Problem to solve:
Repeat the data exactly. Pictures stay out.

Data below:
───

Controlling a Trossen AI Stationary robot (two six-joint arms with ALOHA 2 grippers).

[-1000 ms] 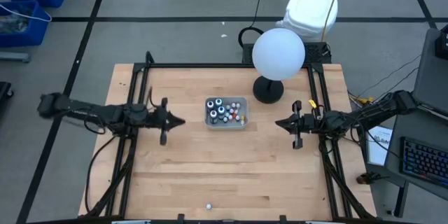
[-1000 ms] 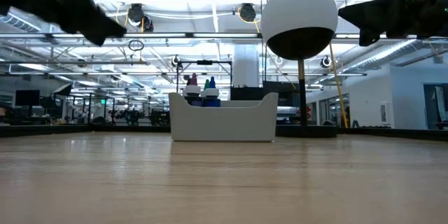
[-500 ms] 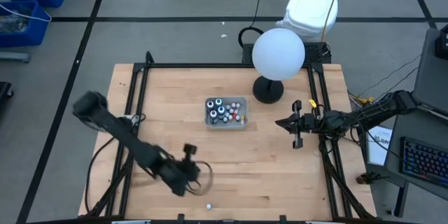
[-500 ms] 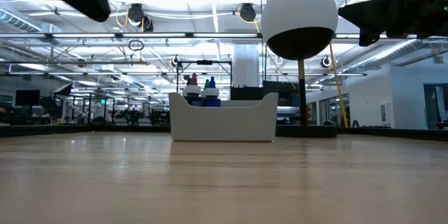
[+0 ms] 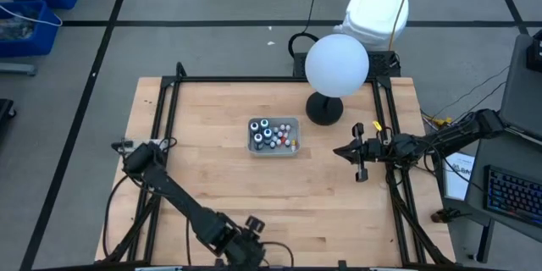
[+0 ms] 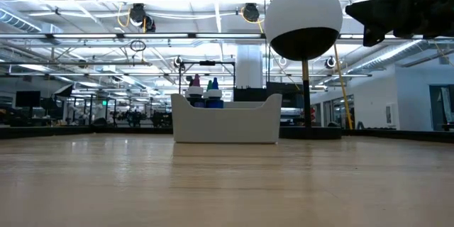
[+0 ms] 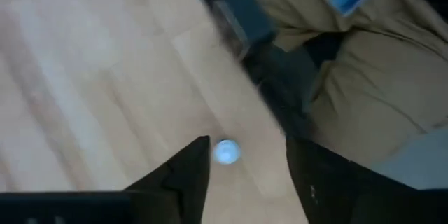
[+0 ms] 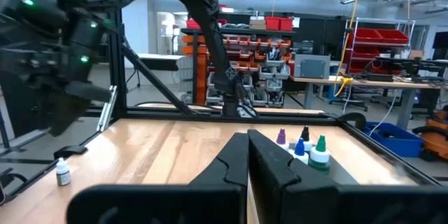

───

Answer box:
Controlling a Trossen AI Stationary robot (two six-joint arms with ALOHA 2 grippers).

[-1000 ms] 
[-1000 ms] 
[-500 ms] 
[-500 ms] 
[+0 ms] 
[+0 ms] 
[+0 ms] 
[+0 ms] 

The output contains the complete answer to the exercise.